# Goal of the exercise
Using the records underneath, tally the lines where the word "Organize" appears and please give only the count.

# Information provided
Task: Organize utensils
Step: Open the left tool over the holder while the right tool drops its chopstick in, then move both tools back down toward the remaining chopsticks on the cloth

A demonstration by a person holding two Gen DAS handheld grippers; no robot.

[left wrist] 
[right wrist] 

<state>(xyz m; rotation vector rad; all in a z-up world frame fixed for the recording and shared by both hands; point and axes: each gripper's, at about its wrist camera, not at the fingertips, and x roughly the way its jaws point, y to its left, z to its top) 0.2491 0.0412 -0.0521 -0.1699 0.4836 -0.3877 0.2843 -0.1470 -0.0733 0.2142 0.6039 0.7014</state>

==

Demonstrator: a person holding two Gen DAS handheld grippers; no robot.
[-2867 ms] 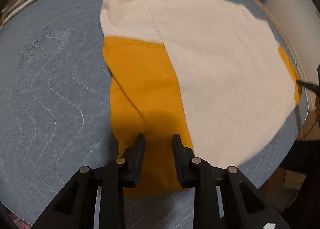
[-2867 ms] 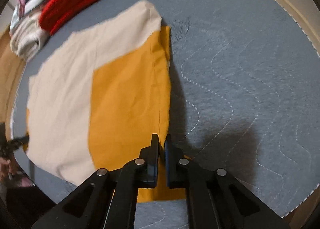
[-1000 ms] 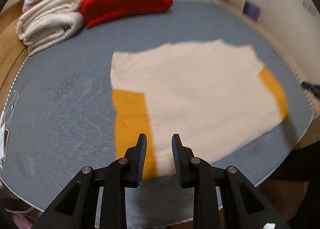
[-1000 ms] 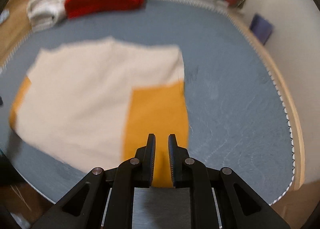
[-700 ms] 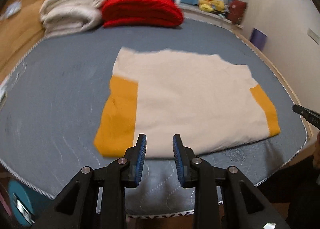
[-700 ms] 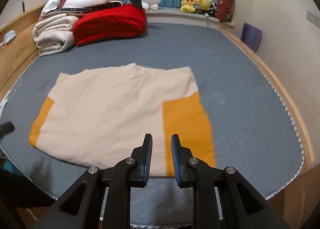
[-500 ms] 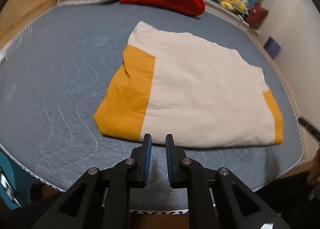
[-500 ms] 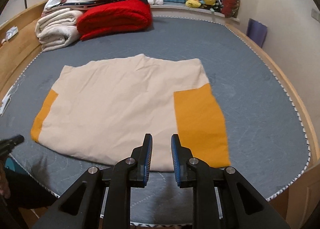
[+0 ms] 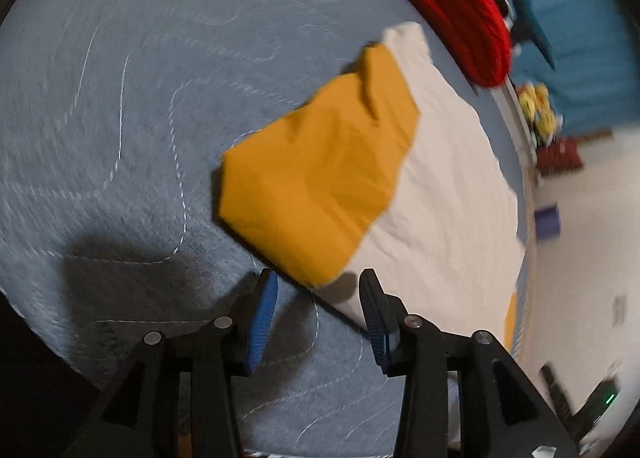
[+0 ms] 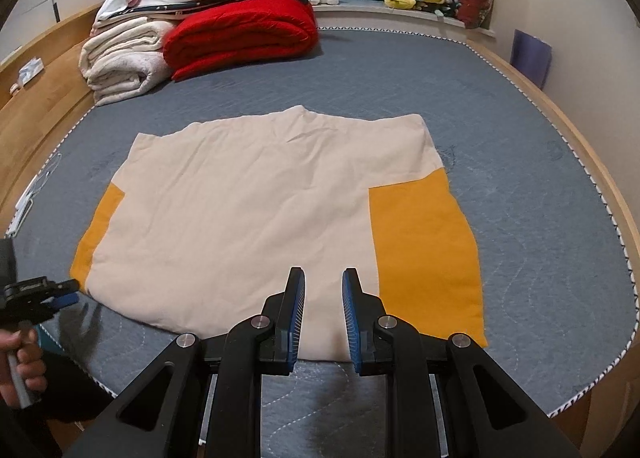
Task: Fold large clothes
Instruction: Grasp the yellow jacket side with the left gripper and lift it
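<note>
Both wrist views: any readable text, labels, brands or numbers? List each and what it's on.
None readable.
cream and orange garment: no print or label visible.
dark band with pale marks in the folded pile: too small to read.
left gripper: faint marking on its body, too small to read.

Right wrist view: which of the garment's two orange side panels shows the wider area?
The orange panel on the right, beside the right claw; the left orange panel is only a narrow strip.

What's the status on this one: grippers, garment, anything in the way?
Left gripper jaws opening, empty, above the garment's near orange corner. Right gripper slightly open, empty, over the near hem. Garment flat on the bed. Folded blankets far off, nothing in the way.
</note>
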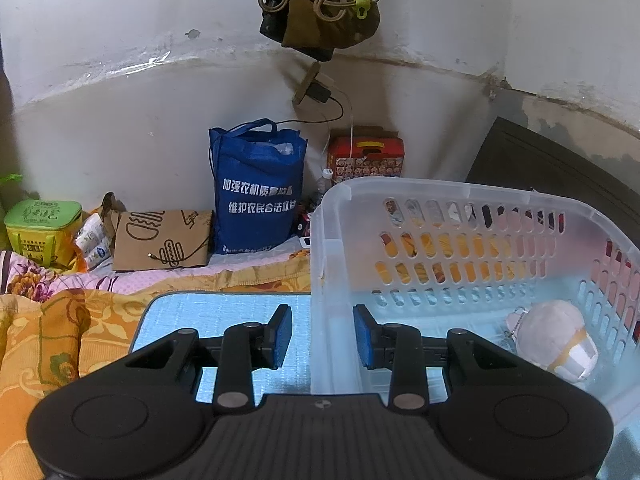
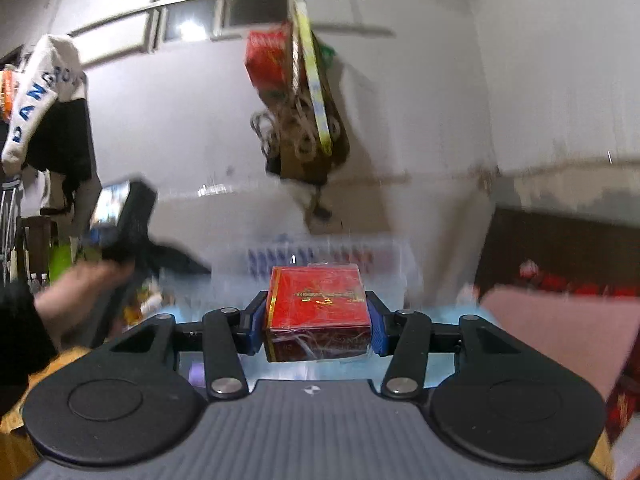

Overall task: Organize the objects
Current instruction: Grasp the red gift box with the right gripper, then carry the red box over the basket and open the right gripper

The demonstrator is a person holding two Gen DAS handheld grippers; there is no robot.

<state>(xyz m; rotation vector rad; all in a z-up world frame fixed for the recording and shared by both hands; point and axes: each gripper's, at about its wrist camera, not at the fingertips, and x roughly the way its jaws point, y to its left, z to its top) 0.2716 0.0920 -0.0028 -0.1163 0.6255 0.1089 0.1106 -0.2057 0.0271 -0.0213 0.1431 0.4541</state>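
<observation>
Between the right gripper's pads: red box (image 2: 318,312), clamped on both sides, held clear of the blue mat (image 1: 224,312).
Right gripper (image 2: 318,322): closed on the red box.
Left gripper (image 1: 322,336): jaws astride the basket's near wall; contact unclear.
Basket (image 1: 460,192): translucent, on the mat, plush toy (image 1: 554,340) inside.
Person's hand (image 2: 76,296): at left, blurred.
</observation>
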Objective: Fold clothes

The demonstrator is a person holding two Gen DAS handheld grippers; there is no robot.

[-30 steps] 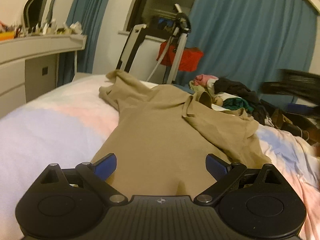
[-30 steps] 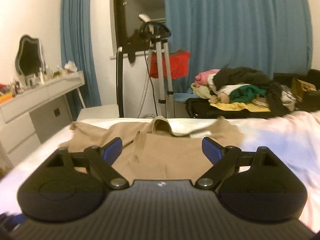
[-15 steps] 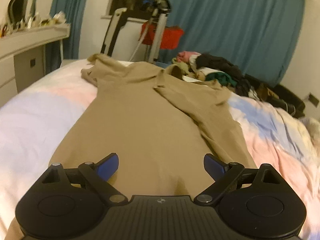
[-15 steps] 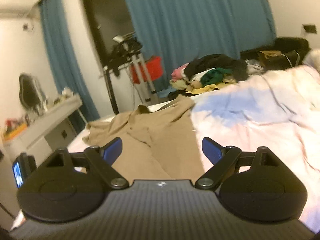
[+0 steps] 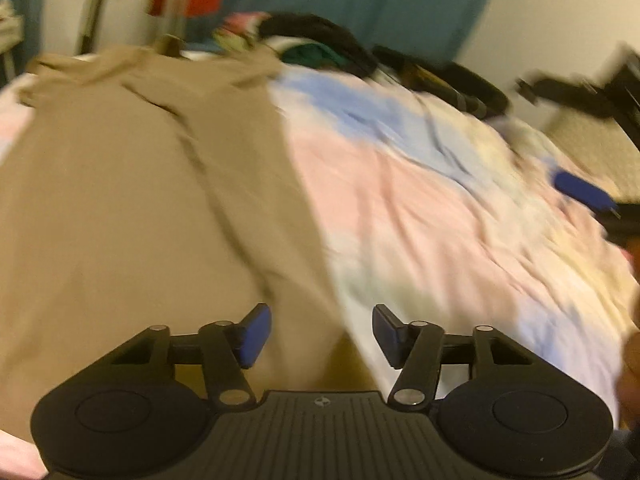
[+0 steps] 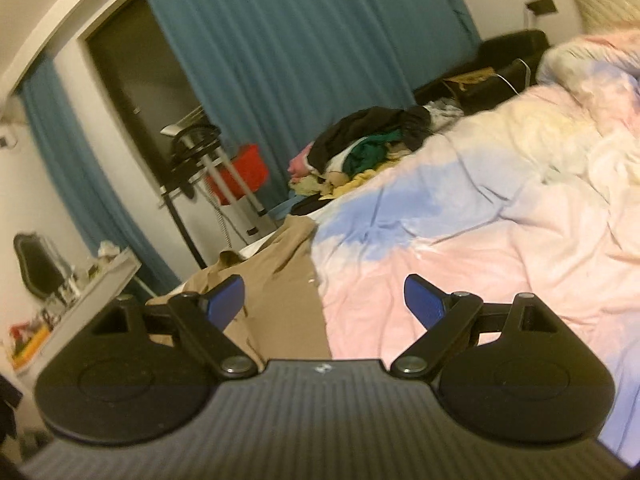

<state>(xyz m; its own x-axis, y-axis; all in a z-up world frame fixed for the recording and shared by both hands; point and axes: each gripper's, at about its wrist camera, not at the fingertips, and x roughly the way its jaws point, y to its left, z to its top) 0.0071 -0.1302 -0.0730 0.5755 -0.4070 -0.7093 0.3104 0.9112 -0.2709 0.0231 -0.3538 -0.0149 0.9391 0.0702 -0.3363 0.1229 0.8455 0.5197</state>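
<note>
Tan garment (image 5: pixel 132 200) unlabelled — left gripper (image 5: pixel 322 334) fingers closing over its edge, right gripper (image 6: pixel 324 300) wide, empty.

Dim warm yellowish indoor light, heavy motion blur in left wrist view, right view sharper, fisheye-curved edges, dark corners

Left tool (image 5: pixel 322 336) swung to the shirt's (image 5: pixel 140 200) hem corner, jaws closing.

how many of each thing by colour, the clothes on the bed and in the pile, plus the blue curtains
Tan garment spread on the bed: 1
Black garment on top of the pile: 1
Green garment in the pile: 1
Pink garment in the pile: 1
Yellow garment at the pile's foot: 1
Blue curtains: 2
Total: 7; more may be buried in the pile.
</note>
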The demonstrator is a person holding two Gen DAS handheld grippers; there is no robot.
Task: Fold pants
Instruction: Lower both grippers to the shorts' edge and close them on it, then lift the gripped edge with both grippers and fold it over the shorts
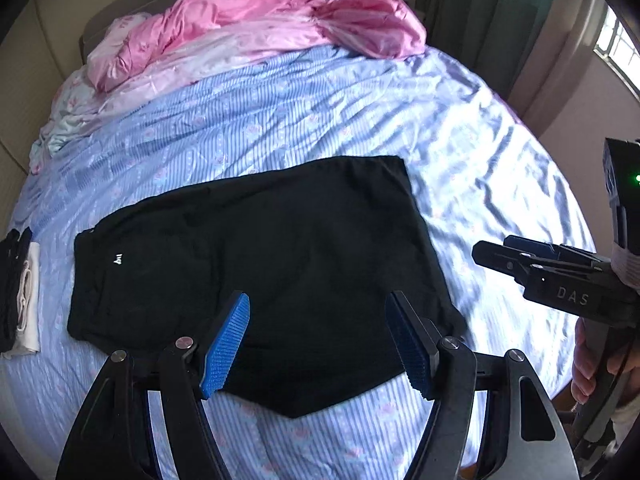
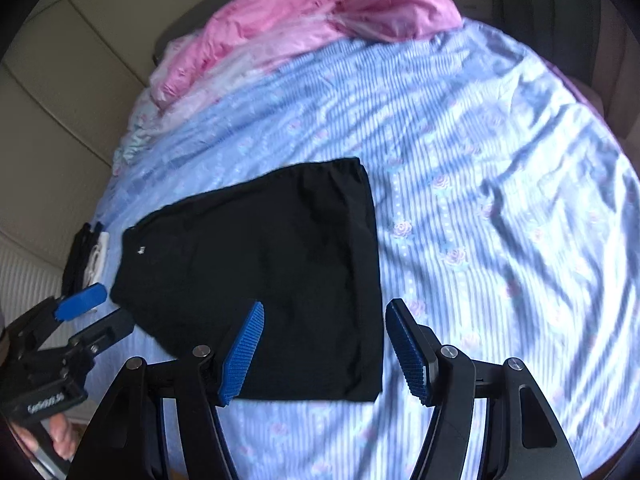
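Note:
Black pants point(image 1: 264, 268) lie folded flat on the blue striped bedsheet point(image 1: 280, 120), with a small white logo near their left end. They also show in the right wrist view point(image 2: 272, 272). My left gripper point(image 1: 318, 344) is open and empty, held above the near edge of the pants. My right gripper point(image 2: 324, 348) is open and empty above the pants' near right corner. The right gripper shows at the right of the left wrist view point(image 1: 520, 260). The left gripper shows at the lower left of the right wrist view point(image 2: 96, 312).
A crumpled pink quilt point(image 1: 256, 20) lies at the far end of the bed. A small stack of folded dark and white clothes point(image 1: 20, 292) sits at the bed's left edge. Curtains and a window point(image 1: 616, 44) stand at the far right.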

# Completed task
2